We can make the media’s task easier by ensuring that we make the
necessary connections in our press briefings for them. We therefore recommend:

That climate change targeted press releases be issued by all relevant
Government Departments and Agencies (not just Defra), to make connections
with climate change wherever possible

That specialist media should be targeted, to take advantage of the scope
for linking lifestyle and climate change

Recommendation 29

Somehow I don’t think traditional media outlets would mind being used as government puppets. In fact, I think the media would happily engage if asked outright.
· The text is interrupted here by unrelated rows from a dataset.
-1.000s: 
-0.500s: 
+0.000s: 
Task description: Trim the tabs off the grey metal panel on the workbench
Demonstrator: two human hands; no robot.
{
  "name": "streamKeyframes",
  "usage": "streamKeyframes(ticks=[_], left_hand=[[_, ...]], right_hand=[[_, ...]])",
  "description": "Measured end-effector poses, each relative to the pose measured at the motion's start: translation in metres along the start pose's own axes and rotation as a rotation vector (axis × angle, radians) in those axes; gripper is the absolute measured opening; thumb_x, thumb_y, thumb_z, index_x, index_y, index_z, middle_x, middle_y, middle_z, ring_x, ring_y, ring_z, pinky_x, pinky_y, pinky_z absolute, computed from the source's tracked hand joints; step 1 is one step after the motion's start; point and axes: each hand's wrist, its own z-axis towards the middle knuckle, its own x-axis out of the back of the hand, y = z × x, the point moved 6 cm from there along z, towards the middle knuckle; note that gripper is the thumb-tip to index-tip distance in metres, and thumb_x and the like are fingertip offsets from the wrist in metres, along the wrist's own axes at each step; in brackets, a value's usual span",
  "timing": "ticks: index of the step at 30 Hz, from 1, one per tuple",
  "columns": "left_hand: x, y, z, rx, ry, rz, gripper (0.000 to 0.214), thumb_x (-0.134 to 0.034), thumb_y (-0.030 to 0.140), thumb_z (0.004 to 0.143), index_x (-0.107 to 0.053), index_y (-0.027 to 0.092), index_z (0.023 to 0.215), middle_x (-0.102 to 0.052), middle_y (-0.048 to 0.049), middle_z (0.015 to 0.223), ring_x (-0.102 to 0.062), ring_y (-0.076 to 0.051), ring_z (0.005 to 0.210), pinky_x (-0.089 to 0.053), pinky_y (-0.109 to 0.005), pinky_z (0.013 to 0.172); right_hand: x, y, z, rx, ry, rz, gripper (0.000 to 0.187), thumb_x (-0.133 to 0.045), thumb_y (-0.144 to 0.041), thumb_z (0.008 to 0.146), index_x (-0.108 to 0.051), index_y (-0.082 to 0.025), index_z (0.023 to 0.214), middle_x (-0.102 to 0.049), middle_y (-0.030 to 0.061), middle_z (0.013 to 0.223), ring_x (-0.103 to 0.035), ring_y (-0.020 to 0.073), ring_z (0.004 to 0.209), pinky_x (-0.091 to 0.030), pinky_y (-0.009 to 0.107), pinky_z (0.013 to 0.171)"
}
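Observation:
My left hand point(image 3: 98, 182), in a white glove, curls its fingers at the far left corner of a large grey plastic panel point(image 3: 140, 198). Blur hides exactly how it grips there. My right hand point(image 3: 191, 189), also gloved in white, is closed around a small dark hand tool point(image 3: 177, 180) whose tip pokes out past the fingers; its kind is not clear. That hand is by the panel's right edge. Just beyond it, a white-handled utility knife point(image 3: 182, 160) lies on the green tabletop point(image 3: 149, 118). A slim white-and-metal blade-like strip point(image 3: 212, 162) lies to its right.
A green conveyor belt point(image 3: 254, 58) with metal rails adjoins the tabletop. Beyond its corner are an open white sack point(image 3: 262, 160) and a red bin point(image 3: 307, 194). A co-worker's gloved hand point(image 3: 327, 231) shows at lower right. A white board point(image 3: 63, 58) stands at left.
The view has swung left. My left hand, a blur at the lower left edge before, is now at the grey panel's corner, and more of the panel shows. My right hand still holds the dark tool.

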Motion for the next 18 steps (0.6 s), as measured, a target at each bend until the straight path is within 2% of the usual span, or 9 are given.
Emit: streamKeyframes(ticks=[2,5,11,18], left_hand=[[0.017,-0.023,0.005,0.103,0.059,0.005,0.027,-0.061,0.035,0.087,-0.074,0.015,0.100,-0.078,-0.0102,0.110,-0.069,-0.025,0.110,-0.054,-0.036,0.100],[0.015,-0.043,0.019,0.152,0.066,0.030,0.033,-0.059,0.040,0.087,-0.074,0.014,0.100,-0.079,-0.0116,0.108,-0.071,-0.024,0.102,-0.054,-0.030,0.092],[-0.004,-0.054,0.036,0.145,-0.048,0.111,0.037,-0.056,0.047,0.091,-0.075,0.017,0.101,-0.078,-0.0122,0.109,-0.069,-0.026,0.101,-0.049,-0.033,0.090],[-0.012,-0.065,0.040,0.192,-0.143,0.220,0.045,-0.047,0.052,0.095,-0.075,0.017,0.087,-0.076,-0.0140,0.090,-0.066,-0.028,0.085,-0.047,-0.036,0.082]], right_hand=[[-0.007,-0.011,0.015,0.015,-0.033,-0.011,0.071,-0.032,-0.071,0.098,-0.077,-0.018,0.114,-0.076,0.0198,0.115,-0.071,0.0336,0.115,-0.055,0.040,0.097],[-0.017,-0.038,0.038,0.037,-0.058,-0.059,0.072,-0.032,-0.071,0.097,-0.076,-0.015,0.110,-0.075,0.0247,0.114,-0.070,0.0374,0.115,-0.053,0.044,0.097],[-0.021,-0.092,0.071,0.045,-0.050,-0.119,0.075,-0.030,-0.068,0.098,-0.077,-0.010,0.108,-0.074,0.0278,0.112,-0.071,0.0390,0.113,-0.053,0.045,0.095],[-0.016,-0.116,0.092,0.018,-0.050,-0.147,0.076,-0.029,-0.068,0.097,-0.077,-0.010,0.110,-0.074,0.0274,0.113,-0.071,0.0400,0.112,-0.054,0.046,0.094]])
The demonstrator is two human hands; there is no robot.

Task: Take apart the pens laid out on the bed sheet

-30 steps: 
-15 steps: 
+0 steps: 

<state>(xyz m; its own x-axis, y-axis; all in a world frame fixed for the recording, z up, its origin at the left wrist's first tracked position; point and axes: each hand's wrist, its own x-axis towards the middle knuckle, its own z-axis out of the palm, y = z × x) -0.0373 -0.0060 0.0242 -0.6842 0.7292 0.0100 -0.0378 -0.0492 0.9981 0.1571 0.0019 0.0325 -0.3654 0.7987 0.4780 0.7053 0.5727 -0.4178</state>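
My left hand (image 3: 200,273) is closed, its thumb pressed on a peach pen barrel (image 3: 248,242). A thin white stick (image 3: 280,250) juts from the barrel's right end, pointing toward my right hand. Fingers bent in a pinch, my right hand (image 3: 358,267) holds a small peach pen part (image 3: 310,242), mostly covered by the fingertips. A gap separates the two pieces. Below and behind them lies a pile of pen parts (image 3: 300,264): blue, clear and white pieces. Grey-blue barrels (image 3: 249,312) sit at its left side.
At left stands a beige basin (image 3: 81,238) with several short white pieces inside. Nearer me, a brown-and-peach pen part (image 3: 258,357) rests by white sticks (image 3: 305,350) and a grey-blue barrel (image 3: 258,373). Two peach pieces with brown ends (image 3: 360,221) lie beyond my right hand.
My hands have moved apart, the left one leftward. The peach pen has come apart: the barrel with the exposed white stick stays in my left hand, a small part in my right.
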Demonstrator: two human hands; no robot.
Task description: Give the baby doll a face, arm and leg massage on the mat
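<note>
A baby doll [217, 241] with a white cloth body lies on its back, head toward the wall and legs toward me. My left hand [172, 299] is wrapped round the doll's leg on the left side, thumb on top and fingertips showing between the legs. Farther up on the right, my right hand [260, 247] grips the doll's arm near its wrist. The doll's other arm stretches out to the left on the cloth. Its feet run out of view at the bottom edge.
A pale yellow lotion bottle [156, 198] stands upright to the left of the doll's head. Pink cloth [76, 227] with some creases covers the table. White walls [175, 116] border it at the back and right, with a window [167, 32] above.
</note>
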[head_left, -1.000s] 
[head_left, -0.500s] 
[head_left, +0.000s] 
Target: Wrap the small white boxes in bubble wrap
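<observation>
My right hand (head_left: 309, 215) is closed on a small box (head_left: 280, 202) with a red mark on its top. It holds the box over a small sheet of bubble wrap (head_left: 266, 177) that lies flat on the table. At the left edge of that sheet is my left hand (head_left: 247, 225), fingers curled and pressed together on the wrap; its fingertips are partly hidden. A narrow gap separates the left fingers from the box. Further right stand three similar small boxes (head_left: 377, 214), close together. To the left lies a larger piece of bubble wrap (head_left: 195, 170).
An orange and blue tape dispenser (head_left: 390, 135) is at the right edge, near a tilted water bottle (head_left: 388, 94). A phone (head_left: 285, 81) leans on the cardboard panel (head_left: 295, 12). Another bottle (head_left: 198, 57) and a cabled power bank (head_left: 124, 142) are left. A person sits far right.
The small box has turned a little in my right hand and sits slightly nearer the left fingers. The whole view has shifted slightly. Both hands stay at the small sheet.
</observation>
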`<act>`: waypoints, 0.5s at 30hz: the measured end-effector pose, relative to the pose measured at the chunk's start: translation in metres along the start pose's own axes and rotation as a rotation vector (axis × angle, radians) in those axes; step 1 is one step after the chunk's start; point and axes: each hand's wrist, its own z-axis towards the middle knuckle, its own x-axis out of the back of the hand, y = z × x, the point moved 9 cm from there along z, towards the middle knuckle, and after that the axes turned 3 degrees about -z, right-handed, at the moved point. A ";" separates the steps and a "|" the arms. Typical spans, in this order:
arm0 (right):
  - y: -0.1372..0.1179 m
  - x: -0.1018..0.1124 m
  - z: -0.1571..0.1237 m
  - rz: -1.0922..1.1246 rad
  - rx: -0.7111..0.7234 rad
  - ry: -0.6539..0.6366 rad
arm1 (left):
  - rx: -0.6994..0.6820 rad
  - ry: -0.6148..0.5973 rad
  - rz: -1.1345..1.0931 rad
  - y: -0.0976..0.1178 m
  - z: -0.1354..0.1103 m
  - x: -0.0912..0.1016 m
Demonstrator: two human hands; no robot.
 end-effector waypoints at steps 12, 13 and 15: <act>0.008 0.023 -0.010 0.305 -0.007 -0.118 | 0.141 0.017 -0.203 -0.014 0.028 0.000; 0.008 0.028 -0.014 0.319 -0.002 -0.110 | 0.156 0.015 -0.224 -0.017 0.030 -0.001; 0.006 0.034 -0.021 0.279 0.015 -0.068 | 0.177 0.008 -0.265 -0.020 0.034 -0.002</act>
This outreach into previously ‘climate ignorant’ territory
should be expanded into the specialist press, where climate change can be
connected to issues of key interest to the target audience, bringing the challenge
home to within their sphere of influence and making it timely and relevant.
Again, this offers the potential for connecting climate change with the issues
the public really care about – health, employment, leisure and the economy
etc. From changing the planting of your garden to allow for climate change
adaptation to cutting the food miles generated by your dinner, the potential
is huge and largely unrealised at present. Gaining a balanced hearing in specialist
media is often easier than through the broadsheets or red tops.

Once again, trying to tie AGW into everything. I broke a tooth a few nights ago—it’s global warming! My son flunked a math test—it’s global warming!

I find it incredible hard to believe that anyone with an ounce of sense would fall for this, but the latest polls indicate that many people do.

Halloween is eleven some-odd months away, but read these two documents anyway. It’s enough to curdle the blood.